In previous parts of this series, we looked at an overview of the Fleet architecture and discussed the algorithms and data structures that are used under the hood in the editor. In this part, we’ll start looking at the approach we take to implement state management. This is a complicated topic, so we’ll devote a couple of blog posts to it. For now, we’ll focus on how we represent and store elements of the application state. In the next part, we’ll talk more about transactional mechanisms around state management in Fleet.

Fleet has a lot of moving parts and performs many different operations, including:

  • Rendering UI elements and interacting with users.
  • Interacting with other services to obtain data and update UI elements.
  • Dealing with files such as saving, loading, parsing, and displaying the differences between them.
  • Orchestrating back-ends that deal with code insight, completion, and search results.

Many of these are complex operations that can degrade the responsiveness of the interface. Fleet is a distributed application, so it may have several frontends distributed over the network – this complicates things even further. Nevertheless, we have to display all of the information for our users consistently and correctly and guarantee they can work harmoniously between their frontends.

In terms of state management, all of these operations boil down to either reading or updating states. UI elements read states to provide users with the actual data, while users update states by editing their documents and moving things around. There are thousands of such operations taking place every minute. All of this makes proper state management a key element of Fleet.

Our principles

JetBrains has been developing IDEs for more than 20 years. Our experience has led us to the following guiding principles regarding state management in Fleet:

Principle 1: Don’t block anyone

Living in a concurrent world is hard. In Kotlin (and in Fleet) we use lightweight concurrency primitives, called coroutines, to organize our concurrent code. While reading states from many coroutines at the same time creates almost no problems, mutating them can be dangerous. The traditional approach is to acquire a lock for a single writer thread, which causes a long waiting queue to read something. We believe this is inappropriate – it should be acceptable for readers to read a potentially slightly outdated state without any delays. To achieve this behavior, we use a variation on the MVCC (multiversion concurrency control) model to access state elements from coroutines. These coroutines either read some version of the state or mutate the state by providing the new version of it. We read and mutate the state in transactions which are much easier to implement under MVCC.

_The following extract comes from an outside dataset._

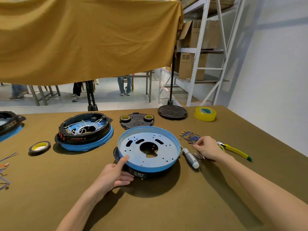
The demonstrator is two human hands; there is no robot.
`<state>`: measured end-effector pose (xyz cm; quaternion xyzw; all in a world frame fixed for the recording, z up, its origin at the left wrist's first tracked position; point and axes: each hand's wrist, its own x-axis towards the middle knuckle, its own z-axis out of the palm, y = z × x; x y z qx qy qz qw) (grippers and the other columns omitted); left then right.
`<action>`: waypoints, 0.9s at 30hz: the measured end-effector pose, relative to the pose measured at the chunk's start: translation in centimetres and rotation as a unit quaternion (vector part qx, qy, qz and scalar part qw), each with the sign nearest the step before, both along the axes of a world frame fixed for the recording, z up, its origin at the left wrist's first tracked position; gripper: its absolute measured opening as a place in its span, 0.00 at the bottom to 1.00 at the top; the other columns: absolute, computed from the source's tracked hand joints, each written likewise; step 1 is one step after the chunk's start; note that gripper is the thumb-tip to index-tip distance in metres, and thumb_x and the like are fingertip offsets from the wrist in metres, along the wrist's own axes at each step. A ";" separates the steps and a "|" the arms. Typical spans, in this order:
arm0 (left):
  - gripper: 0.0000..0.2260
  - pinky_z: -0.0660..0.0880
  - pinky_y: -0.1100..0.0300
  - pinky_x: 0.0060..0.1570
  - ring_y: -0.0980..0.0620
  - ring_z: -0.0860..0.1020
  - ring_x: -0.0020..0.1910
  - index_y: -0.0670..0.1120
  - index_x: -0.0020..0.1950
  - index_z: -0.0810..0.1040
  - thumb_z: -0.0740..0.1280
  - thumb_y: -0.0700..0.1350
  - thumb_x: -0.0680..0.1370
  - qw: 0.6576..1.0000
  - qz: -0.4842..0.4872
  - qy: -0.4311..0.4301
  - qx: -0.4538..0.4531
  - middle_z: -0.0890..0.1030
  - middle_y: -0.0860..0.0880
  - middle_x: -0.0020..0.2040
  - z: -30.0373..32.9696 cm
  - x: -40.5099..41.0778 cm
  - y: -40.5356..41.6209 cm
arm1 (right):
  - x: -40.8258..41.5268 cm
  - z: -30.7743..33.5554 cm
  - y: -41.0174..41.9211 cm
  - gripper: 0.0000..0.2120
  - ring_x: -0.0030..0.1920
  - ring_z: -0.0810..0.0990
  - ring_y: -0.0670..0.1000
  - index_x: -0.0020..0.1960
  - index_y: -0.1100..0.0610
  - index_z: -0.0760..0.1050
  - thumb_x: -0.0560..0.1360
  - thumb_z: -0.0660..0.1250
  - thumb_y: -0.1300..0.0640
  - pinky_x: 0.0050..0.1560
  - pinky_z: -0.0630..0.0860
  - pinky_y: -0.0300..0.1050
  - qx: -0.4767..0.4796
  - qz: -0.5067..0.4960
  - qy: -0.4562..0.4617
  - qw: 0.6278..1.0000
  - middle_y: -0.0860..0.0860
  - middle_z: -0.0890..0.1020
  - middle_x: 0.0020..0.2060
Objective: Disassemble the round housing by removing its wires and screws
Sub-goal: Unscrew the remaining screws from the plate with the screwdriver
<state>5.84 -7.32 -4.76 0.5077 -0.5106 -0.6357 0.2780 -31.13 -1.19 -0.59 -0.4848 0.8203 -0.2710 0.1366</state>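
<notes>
Mustard cloth (86, 39) hung above bench far edge. Yellow tape roll (205, 113) far right; black-rimmed tape roll (39, 147) left. White shelving (198, 52) with cardboard boxes (191, 65) behind. Yellow-handled tool (235, 150) at right, possibly cutters.

housing (149, 151): round, blue-rimmed pan w/ black base, perforated plate inside, big centre hole; flat on table, centre.
wires (190, 137): blue bundle w/ brass terminals, loose, right of housing.
screws (198, 155): small pile beside screwdriver handle, right of housing.

No legible txt, label on round housing (148, 152) side (137, 173) too blurry, 2nd housing (85, 130) label same
</notes>
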 end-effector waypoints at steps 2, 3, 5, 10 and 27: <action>0.37 0.85 0.58 0.39 0.44 0.88 0.46 0.36 0.72 0.69 0.67 0.64 0.77 1.000 -0.007 0.009 0.002 0.88 0.38 0.45 0.0 0.0 0.1 | -0.2 -0.2 -0.2 0.10 0.34 0.79 0.47 0.39 0.56 0.80 0.79 0.71 0.56 0.33 0.71 0.40 0.020 0.008 0.021 1.000 0.51 0.83 0.33; 0.38 0.85 0.58 0.40 0.44 0.88 0.46 0.36 0.73 0.68 0.67 0.65 0.76 1.000 -0.008 0.013 0.002 0.88 0.38 0.45 0.0 0.1 0.1 | -0.3 -0.3 -0.3 0.10 0.35 0.79 0.47 0.39 0.56 0.80 0.79 0.71 0.56 0.34 0.71 0.40 0.027 0.011 0.031 0.999 0.51 0.83 0.34; 0.43 0.85 0.58 0.39 0.44 0.88 0.46 0.35 0.74 0.68 0.68 0.67 0.71 1.000 -0.013 0.015 0.002 0.88 0.38 0.45 0.0 0.2 0.1 | -0.4 -0.2 -0.6 0.08 0.37 0.79 0.46 0.41 0.56 0.81 0.79 0.71 0.56 0.37 0.72 0.41 0.042 0.013 0.050 0.998 0.52 0.83 0.38; 0.49 0.84 0.59 0.38 0.44 0.88 0.47 0.35 0.72 0.68 0.70 0.69 0.64 0.999 -0.020 0.022 0.016 0.88 0.38 0.46 0.0 0.3 -0.1 | -0.4 0.2 -0.8 0.07 0.44 0.82 0.50 0.49 0.58 0.83 0.78 0.72 0.54 0.48 0.80 0.48 0.044 0.007 0.060 0.997 0.54 0.85 0.45; 0.33 0.84 0.55 0.50 0.41 0.86 0.57 0.43 0.65 0.72 0.80 0.55 0.68 0.979 -0.064 0.179 0.067 0.87 0.38 0.53 -0.1 -0.8 1.4 | 15.7 2.5 0.9 0.39 0.55 0.79 0.54 0.75 0.48 0.60 0.71 0.74 0.41 0.54 0.76 0.49 -0.022 0.389 0.345 0.854 0.50 0.73 0.65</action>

Principle 2: Be efficiently reactive

States change all the time and the UI should reflect these changes as quickly as possible. If you’ve ever programmed simple animations with your first programming language, you know how to do that: erase everything and redraw it from scratch. Unfortunately, full redrawing takes a lot of time. A better idea is to redraw the part that was changed. To do that, we need a way to determine what exactly has changed. The fewer changes, the better. Once we’ve located the changed part of the state, we need to decide as quickly as possible what depends on that part and execute the corresponding coroutine. We have to be efficient in our reactions to state changes.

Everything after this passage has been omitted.